【番外】魔鬼
男は暗闇の中で白い煙を吐いた。深く被ったフードの中に、ギラギラと光る目が二つ浮いて見える。男の静かな怒りが見えた。
「なぜ奴らの手にあるんだ?」
「申し訳ありません! なにせ時計塔が関わっているようで……」
「私は言い訳が聞きたいんじゃない」
「では、すぐに……」
ゴツゴツとした地面に首が落ちる。恐らく彼は、自分が死んだことにも気づいていないだろう。
「必ず、奴らより先に見つけてこい」
周りにいた真っ黒なローブ姿の者たちは、次々に黒い煙となって消えていった。それと入れ替わるように一匹のアゲハ蝶が岩肌に留まった。

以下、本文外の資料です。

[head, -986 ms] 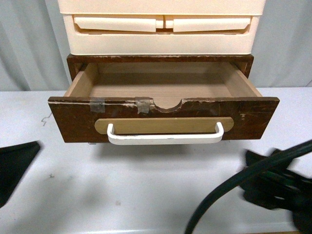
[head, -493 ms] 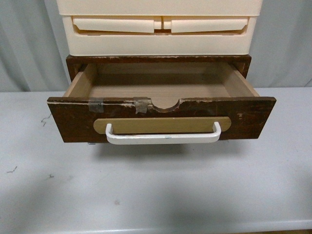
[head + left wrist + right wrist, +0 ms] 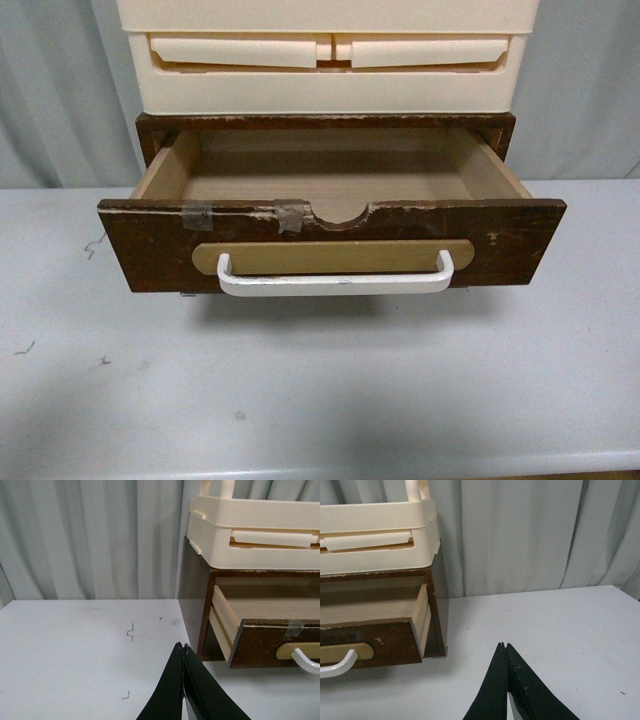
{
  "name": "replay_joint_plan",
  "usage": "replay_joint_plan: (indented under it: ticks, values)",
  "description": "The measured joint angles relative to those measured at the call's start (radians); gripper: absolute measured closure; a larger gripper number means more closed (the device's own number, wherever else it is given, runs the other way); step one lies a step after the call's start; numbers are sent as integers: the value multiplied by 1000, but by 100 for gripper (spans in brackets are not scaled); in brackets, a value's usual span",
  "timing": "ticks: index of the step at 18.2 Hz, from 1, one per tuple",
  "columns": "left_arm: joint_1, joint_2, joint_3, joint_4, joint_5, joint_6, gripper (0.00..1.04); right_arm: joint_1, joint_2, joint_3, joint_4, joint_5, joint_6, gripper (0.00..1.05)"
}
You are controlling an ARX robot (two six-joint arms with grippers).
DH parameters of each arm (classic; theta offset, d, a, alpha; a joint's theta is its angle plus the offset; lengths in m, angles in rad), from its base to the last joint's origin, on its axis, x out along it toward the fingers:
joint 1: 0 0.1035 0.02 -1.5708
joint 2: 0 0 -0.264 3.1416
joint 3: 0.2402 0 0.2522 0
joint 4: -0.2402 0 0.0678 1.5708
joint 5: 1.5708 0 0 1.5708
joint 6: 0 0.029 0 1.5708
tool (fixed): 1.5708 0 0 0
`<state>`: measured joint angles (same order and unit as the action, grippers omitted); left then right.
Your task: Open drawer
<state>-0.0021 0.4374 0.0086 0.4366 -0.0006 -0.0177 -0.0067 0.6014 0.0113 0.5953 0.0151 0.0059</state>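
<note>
Drawer (image 3: 330, 240) sits mid-frame in the front view, pulled well out of its dark case (image 3: 325, 121), pale wood floor showing; white handle (image 3: 335, 284) lies across its front panel; cream drawers (image 3: 330, 60) stack on the case at the top of the frame; grey table (image 3: 320, 400) fills the lower half. Left wrist view: left claw (image 3: 183, 646) has its tips pressed together, holding nothing, over the table, apart from the drawer. Right wrist view: right claw (image 3: 503, 646) is likewise closed and empty, apart from the drawer, which juts from the case.
</note>
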Motion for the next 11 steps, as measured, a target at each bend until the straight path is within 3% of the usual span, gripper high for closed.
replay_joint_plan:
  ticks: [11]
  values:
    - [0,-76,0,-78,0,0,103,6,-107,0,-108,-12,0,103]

「私をおちょくるのも良い加減にして欲しいものだな。貴様のせいでこちらは忙しい」
「「それはお互い様だろう? アンタらを止めろって時計塔からの依頼でね」」
「フハハハハ……貴様に止められるのか? 」
「「俺ひとりじゃ厳しいだろうがな」」
「1人残らず殺してやるから楽しみにしておけ!」
男がそう言って杖を振ると、アゲハ蝶は粉々になって消えた。暗い洞窟の中には、男の乾いた笑い声だけがこだましていた。
##############
「ワンワンワンワン!!」
(うるさ……もう朝か……)
爽やかな朝に、野良犬の鳴き声が響く。
何か不思議な夢を見ていたような気もするが、あまり覚えていない。
(起きるか……)
少し早いが、明日からの準備もしなくてはならない。